In my talk, I set the stage that, of course, not all factories are terrible workplaces. I share examples like Toyota, Alcoa, FastCap, VIBCO, and Autoliv (the last two being factories where I've toured with healthcare leaders who learned a lot of great lessons about a quality and improvement culture).
I'm glad that a growing number of hospitals are open to learning from manufacturing, aviation, and other industries. This mindset change is still very much a work in progress and many healthcare organizations still say “only those with healthcare experience need apply.” There are, though, many job postings out there from hospitals that WANT to hire those with Lean manufacturing experience.
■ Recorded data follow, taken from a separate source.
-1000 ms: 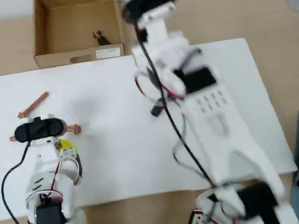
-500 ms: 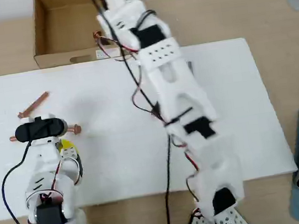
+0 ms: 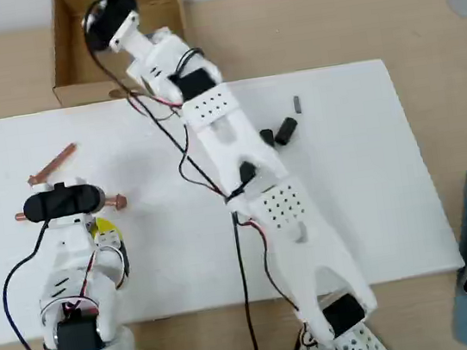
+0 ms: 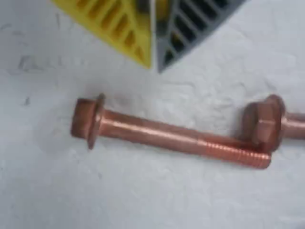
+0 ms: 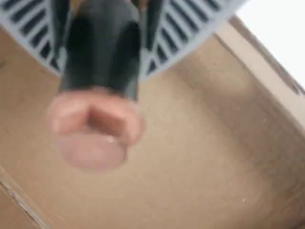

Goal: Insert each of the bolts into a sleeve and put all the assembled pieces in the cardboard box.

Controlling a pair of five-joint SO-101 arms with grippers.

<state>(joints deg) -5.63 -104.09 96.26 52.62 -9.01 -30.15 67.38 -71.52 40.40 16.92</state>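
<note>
My right claw [image 5: 102,21] grips a sleeved bolt [image 5: 97,102] over the cardboard box [image 5: 205,157]. My left claw [image 4: 153,55] is pinched closed, a bolt [image 4: 162,137] just beyond it.

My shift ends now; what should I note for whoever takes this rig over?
Right gripper: shut on a sleeved bolt, held over the box.
Left gripper: shut, empty, above two bolts on the mat; a third bolt lies nearby.
A sleeve lies on the mat beside the right arm.
Done: one piece assembled. Left: drop it in; sleeve and box the other bolts.
</note>
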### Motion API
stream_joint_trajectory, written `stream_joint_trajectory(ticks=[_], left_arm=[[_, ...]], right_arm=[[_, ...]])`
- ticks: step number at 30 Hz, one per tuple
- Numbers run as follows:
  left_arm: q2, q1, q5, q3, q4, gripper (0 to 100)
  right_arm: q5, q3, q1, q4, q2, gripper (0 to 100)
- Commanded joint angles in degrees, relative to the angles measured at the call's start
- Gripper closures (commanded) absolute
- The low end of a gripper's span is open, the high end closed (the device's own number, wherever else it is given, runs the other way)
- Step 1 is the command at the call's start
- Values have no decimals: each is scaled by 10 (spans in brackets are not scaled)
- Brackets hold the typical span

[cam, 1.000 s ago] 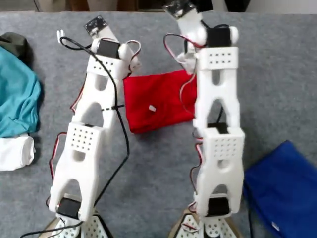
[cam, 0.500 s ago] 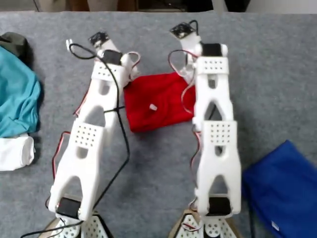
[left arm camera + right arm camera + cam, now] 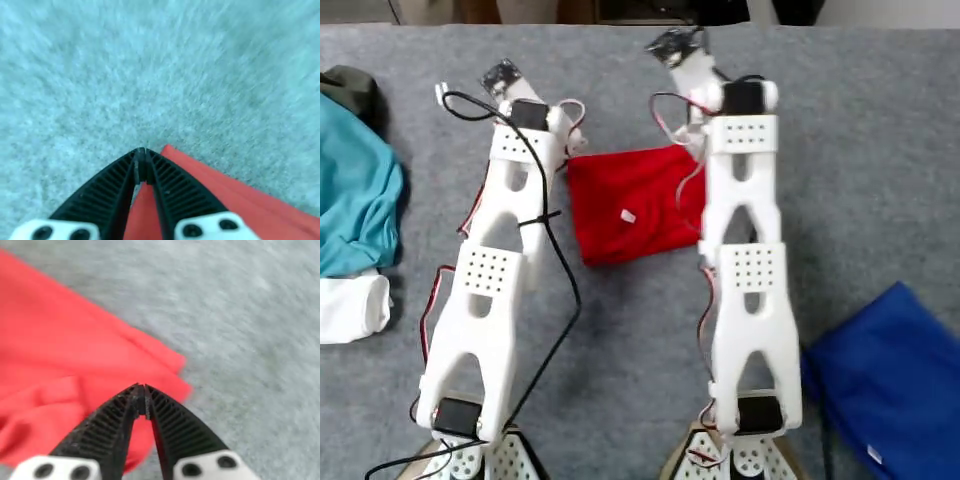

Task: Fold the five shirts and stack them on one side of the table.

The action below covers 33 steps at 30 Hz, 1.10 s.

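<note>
Well left of the left gripper (image 3: 141, 152): teal shirt (image 3: 355, 195), white shirt (image 3: 350, 305). Tips pressed together at a corner of the folded red shirt (image 3: 635, 205), flat between both tools. Right gripper (image 3: 141, 389) likewise closed above another corner; blue shirt (image 3: 890, 380) well to its right.

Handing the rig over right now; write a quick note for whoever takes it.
Left gripper: shut, at one far corner of the red shirt.
Right gripper: shut, above the other far corner. Unclear whether either pinches cloth.
Done: red shirt lies folded in the middle.
Teal shirt, white garment and dark garment sit at the left, blue shirt at the right.
Left: fold those, stack all on one side.
</note>
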<state>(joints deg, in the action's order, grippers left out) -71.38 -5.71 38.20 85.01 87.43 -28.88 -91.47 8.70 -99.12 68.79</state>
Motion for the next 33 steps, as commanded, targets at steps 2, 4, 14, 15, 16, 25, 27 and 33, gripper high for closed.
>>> stream_joint_trajectory(ticks=[2, 4, 14, 15, 16, 25, 27, 33], left_arm=[[11, 29, 3, 84, 34, 981], [11, 64, 3, 114, 34, 981], [5, 199, 2, 98, -49, 981], [5, 200, 2, 98, -49, 981], [5, 200, 2, 94, -50, 981], [6, 200, 1, 44, -91, 981], [6, 198, 1, 44, -91, 981], [6, 195, 1, 41, -91, 981]], right_arm=[[-11, -29, 51, -28, -15, 993], [-11, -26, 63, -26, -12, 993], [-11, 53, 92, -31, 9, 993], [-11, 70, 91, -31, 8, 993], [-11, 86, 89, -32, 6, 993], [-11, 270, 59, -33, -100, 994], [-11, 320, 53, -33, -143, 994], [-16, 464, 26, -31, -267, 994]])
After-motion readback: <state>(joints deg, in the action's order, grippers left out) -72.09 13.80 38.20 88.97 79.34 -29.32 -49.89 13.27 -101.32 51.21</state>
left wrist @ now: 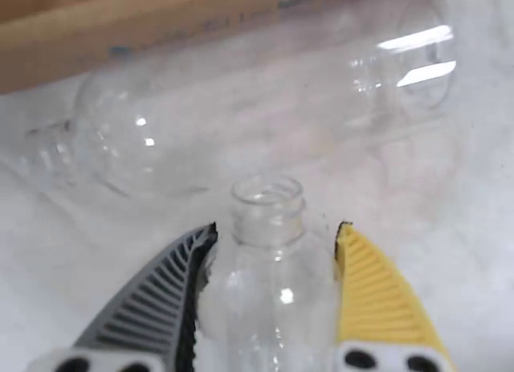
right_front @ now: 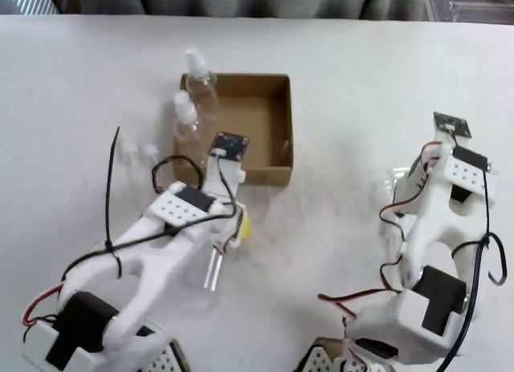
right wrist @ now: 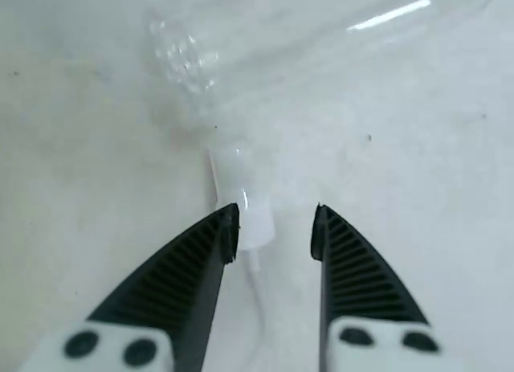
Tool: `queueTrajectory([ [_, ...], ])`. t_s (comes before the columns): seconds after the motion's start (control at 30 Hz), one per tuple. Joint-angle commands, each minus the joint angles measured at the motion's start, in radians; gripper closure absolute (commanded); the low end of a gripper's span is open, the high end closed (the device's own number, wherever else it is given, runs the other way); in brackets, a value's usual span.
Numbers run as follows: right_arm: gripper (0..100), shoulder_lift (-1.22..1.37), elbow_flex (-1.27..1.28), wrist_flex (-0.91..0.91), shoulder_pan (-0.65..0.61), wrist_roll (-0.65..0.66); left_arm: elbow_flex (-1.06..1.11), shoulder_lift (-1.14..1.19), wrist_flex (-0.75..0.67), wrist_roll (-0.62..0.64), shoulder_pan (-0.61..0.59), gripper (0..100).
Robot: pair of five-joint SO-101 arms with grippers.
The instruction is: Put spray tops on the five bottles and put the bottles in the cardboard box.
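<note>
My left gripper [left wrist: 275, 231] is shut on a clear bottle [left wrist: 269, 284] with an open neck and no spray top, just in front of the cardboard box [right_front: 277, 123]. In the high view that gripper [right_front: 233, 231] shows a yellow finger, and the bottle's body [right_front: 213, 269] sticks out below it. Two bottles with white spray tops [right_front: 199, 83] lie at the box's left side. My right gripper [right wrist: 275, 219] is open low over a white spray top [right wrist: 239, 197] with its tube, lying on the table partly between the fingers. A bare clear bottle [right wrist: 321, 30] lies just beyond it.
Two more clear bottles [left wrist: 144, 139] [left wrist: 401, 67] lie on the table between my left gripper and the box wall [left wrist: 120, 34]. Small white pieces [right_front: 136, 151] sit left of the box. The right arm [right_front: 438, 203] stands at the table's right.
</note>
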Motion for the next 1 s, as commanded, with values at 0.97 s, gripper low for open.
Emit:
queueTrajectory([
  [0.97, 87.2, -0.01, 0.184, -0.162, -0.054, -0.066, 0.0, -0.05, -0.023, -0.014, -0.012, 98],
])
Factories are, from my experience, very people-driven places, even when there are robots. They are socio-technical environments, often with a heavy focus on the social and political. Great factories treat everybody with respect (see Toyota's “Respect for People” principle). “The factory is not just a big machine,” as Paul says in the video with Dr. Wei.
So what are some of the Lean Mindsets (an earlier talk of mine) that can be learned and transferred from manufacturing to healthcare? Some of the aspects of a Lean factory that CAN benefit healthcare (without doing something silly like putting an operating room table on a moving line):
- Provide support systems that allow staff & clinicians to focus MORE time on the patient
- Minimize patient delay and movement
- Safety first. Seriously
- Lean factories, including Alcoa, focus strong on employee safety
- Make developing people a top priority
- Use kaizen for people development, not just ROI, as Toyota is doing during the tsunami parts shortages, unlike GM which lays off workers.
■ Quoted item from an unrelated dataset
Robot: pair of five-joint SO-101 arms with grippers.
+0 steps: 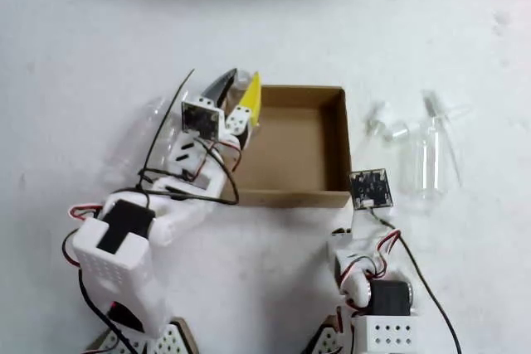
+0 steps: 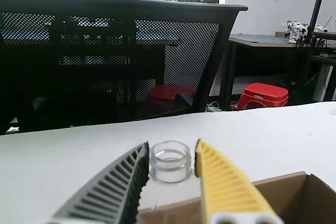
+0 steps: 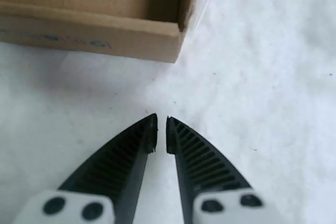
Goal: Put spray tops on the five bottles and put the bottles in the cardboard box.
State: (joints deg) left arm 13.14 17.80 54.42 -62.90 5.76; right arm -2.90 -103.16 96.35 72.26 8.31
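My left gripper clamps an uncapped bottle, axis upright, at the cardboard box's far-left corner. Spray tops lie right of it, nearer my right gripper, which is near-closed and empty.

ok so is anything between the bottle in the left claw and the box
nothing visible does. the left claw holds the bottle by its neck right at the far left corner of the box, which is open on top and bare inside

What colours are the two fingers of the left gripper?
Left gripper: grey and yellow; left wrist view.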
- Engage everyone in improvement every day
- A theme of my upcoming second book on daily kaizen for healthcare (title still needs updated)
- Be a “gemba leader”
- Get out of your office and engage with everyone as a leader and coach
I'm not trying to say all factories are great (I worked in some bad ones) and I'm not saying healthcare should blindly copy from factories. But the reality in many cases is that factories can be more customer-focused (John Toussaint says that the Ariens snowblower factory treated their products better than the hospital treated patients) and factories can be great workplaces where the employee engagement and empowerment is often far higher than hospitals.
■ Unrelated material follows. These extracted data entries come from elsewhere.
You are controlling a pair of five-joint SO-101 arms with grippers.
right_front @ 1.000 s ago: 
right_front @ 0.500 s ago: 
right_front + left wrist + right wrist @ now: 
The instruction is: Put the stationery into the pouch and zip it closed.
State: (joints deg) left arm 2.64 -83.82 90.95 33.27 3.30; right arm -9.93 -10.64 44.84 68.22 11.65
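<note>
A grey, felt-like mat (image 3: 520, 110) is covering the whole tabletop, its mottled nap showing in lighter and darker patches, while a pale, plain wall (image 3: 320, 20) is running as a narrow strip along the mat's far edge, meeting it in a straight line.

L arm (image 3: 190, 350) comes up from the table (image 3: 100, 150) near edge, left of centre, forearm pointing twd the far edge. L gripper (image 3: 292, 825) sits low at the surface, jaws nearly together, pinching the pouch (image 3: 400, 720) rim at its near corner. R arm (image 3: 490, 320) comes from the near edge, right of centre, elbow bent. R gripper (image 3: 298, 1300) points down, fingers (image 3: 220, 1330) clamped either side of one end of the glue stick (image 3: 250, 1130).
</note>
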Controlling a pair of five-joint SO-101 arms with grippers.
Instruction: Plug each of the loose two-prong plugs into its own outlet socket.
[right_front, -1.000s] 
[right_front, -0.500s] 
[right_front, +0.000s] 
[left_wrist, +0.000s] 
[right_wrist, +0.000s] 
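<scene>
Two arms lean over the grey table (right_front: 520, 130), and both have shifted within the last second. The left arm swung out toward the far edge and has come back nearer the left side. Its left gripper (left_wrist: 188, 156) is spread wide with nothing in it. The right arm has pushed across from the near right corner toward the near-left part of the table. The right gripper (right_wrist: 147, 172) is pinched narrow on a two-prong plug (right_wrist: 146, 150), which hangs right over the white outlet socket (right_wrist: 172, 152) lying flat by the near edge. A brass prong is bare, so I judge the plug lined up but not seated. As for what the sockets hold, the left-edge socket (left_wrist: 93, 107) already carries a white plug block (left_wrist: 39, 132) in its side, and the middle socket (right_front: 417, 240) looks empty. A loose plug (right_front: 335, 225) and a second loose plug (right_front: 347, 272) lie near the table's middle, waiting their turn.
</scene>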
We can change the culture and approach in healthcare – combining newly developing operational excellence with the strong tradition of clinical and technical excellence. Lean helps hospitals EXCEL at what they want to be – caring environments that provide the best patient care.
What are your thoughts and reactions, as a manufacturing reader or a healthcare reader? I can post more notes and thoughts after the talk too.
Links & Videos Referenced in My Talk “Why Your Hospital Should be like a Factory… or at Least Some of Them”
Here is a collection of links referenced in my talk at today's World Congress Leadership Summit on Process Improvement in Healthcare: “Why Your Hospital Should be Like a Factory… Or At Least Some…“
The links below are for the benefit of the audience (to dig deeper into some slides and to see some videos I won't be showing), and it maybe provides some interesting reading and viewing for you…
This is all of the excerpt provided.